Trainer & training configuration. The squared error (MSE) loss (torch.nn.MSELoss) between the predicted colors and ground truth is used as the objective. The model is optimized using Adam (torch.optim.Adam) optimizer with a learning rate of lr=1e-2 for n_iters=10000 iterations. Each iteration randomly samples N=10000 pixels from the image to compute the loss and update the model. The model performance is evaluated with PSNR metric, which is computed from MSE by:
$$
PSNR = 10 \cdot \log_{10}\left(\frac{1}{MSE}\right)
$$
Since we are fitting a single image, the validation set is the same as the training set here.
Fox Example: Fox Image & Ablation Study
Here we start from this image of fox. To verify that how the hyperparameters of layer width (channel size, or hidden_dim) and max frequency $L$ for the PE affect the fitting quality, we conduct a small ablation study by training the model with different combination of them. Four configurations are tested:
hidden_dim=32, L=2hidden_dim=32, L=10hidden_dim=256, L=2hidden_dim=256, L=10
All other configurations remain the same as described before:
- Number of iterations:
n_iters=10000 - Learning rate:
lr=1e-2 - Number of sampled pixels per iteration:
N=10000 - Number of hidden layers: 3
Fox: Comparison of Different Configurations
From the training logs shown below, it can be observed that increasing both the layer width (hidden_dim) and the maximum frequency level (L) leads to better fitting quality, as indicated by higher PSNR values. It makes sense because a wider network has a larger capacity to learn complex mappings, and a higher frequency level allows the model to capture finer details in the image.

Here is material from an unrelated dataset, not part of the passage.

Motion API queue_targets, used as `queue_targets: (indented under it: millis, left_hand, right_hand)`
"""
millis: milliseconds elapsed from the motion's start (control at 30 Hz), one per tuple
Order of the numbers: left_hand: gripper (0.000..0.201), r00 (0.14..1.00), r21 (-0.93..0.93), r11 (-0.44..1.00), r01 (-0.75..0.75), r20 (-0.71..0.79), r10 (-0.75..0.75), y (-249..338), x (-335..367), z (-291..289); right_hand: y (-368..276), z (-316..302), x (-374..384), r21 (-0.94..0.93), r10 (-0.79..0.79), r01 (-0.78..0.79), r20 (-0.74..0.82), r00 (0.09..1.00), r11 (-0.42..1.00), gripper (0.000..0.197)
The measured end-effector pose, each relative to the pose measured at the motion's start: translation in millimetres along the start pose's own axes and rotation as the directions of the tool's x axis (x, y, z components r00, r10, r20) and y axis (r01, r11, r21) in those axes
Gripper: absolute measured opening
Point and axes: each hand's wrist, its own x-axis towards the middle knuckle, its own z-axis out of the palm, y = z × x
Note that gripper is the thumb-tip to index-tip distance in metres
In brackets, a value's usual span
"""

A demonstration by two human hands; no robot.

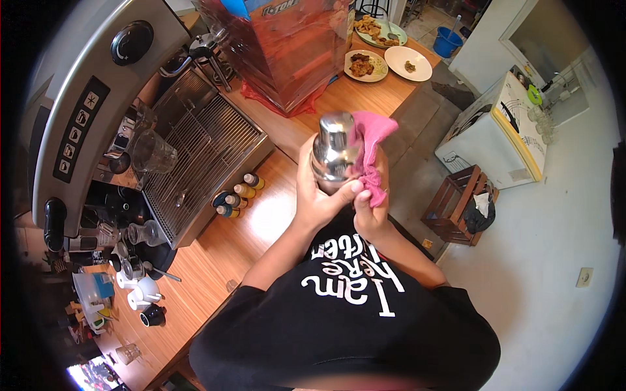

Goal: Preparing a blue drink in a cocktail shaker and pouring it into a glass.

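Observation:
A shiny steel cocktail shaker (pixel 333 153), its domed cap upward, is held in front of my chest. My left hand (pixel 314 195) wraps round its lower body from the left side. A pink cloth (pixel 373 140) lies against the shaker's right side, bunched in my right hand (pixel 375 212), whose thumb and fingers pinch it. Part of the shaker's lower right side is hidden behind the cloth and my fingers.
An espresso machine (pixel 78 124) with a drip grate (pixel 195 137) stands at left. Several small bottles (pixel 244 190) line its edge. A red plastic-wrapped box (pixel 287 55) stands on the wooden counter (pixel 261 251), near plates of food (pixel 398 63). A wooden crate (pixel 450 212) sits on the floor at right.

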Motion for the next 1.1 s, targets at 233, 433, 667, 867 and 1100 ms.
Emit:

Fox: Visualization of Reconstructed Images During Training
Now, let's visualize the reconstructed images at different training iterations for all of the configurations. The images below show the model's output at various training stages, demonstrating how the neural field progressively learns to represent the fox image more accurately over time. With higher layer width and frequency level, the model converges faster and achieves higher quality.
Labubu Example: Reconstruct Our Own Image
Here let's try to apply the same neural field fitting pipeline to reconstruct my own image. The model and training configurations are the same as the best-performing one in the ablation study of fox image above. The reconstructed image is one of our resized labubu photos taken in Part 0.

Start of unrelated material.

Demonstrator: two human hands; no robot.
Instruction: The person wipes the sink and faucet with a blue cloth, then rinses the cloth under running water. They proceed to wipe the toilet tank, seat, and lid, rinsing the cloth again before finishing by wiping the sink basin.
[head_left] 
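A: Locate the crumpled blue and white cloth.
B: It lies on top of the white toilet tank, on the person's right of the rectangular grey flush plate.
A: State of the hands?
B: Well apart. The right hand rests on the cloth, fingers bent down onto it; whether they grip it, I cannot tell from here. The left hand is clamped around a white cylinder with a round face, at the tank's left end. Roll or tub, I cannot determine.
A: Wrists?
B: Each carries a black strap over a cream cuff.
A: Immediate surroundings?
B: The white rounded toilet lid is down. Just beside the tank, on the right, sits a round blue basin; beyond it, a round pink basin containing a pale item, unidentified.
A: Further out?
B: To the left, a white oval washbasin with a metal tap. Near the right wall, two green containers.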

Part 2: Fit a Neural Radiance Field from Multi-view Image
Once we are familiar with the 2D case, we can now proceed to the more interesting task that using a neural radiance field to represent a 3D space, through inverse rendering from multi-view calibrated images as supervision signals. For this part, we will use the Lego scene from the original paper but with lower resolution ($200 \times 200$) and preprocessed cameras (available from here).
Let's first build the bricks for our NeRF implementation, including creating rays from the estimated camera, sampling points along each ray, and volume rendering, which will be used together to form the NeRF training and inference pipeline.

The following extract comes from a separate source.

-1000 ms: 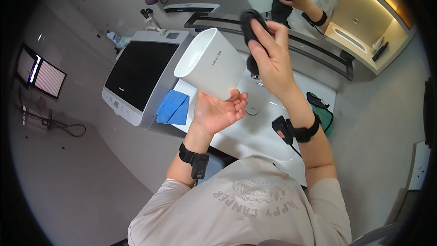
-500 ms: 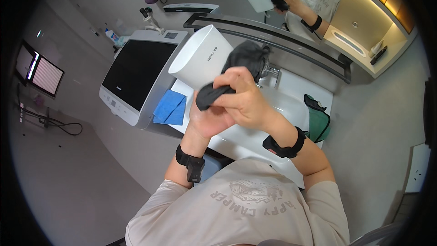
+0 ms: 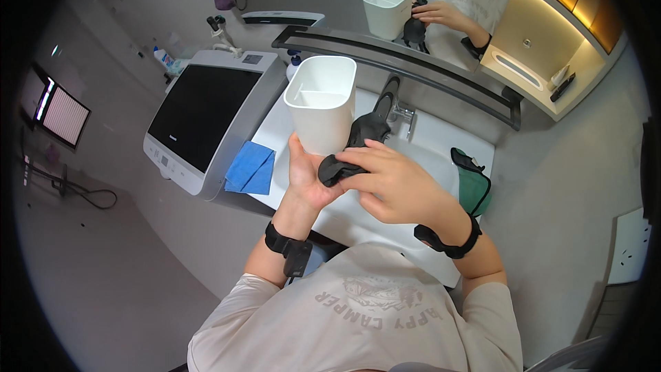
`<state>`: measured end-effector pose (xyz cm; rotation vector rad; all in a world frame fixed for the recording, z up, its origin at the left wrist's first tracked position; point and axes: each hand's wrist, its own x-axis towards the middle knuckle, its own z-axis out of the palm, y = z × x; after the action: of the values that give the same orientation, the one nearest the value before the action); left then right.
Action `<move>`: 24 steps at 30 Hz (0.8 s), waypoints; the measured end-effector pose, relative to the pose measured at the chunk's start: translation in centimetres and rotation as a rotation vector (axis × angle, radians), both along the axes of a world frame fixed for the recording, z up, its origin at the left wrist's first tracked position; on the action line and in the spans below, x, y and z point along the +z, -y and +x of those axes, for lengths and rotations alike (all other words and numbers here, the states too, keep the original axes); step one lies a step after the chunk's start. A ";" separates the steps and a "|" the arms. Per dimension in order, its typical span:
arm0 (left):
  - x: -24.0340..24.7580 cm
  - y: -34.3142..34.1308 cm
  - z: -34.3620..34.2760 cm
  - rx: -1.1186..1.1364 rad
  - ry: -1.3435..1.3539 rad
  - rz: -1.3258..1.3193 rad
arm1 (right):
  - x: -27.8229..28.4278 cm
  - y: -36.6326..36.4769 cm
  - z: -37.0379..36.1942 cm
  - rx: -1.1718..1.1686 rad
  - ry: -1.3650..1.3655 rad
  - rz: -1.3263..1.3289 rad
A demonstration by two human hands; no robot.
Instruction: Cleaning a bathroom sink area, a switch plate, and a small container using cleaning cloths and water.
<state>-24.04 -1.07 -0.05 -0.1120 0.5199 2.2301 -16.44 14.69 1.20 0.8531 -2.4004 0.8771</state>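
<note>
A white container (image 3: 322,114), with a divider inside, stands nearly upright above the left side of the sink. My left hand (image 3: 311,178) supports it low down, thumb on its side; the other fingers are mostly hidden. My right hand (image 3: 396,182) grips a black cloth (image 3: 368,129) between thumb and fingers, close to the container's lower right side. Part of the cloth stretches away from me toward the faucet (image 3: 405,120). One folded end pokes out at my right fingertips, over my left palm.
Below my hands is a white sink (image 3: 420,165). A folded blue cloth (image 3: 250,167) lies at its left edge, a green black-edged cloth (image 3: 474,189) at its right. Left stands a white washing machine (image 3: 206,114) with a dark lid. A dark rail (image 3: 406,69) runs below the mirror.
The white container has tipped from a leftward lean to nearly upright, its opening now showing the divider. My right hand has moved slightly down and right with the black cloth.
</note>
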 end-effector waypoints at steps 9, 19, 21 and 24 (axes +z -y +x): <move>-0.6 -1.1 0.4 -0.345 -0.154 -0.101 | 3.5 -5.2 -4.1 -0.110 0.288 -0.420; -3.2 -0.4 -0.7 -0.194 -0.091 -0.270 | 1.8 -5.0 -4.6 -0.505 0.259 -0.731; -3.7 -0.4 0.1 0.048 -0.321 -0.395 | 1.2 -6.5 -5.2 -0.563 0.278 -0.753; -3.2 -0.3 0.4 0.423 -0.711 -0.475 | 1.1 -7.2 -5.1 -0.626 0.331 -0.844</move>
<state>-23.60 -0.78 -3.23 0.3759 1.5271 2.4749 -21.55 21.87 2.26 -0.3617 -1.9925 1.6200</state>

Part 2.1: Create Rays from Cameras
Recall that NeRF is a volumetric representation of a 3D scene, where each point in space emits radiance in different directions. To render an image from a given camera viewpoint, we need to generate rays that originate from the camera and pass through each pixel in the image plane. Therefore, here we need a function to convert a pixel coordinate to a ray with origin and normalized direction, say, ray_o, ray_d = px2ray(K, c2w, uv). Instead of implementing the full function directly, let's first decompose it into multiple steps, each of which can be implemented and verified separately, and then we can combine them to form the final function.
get_homoge_coords(x): convert Euclidean coordinatesxinto homogeneous coordinates by appending a 1 to each coordinate.homoge_back(x_h): convert homogeneous coordinatesx_hback to Euclidean coordinates by dividing by the last coordinate and removing it.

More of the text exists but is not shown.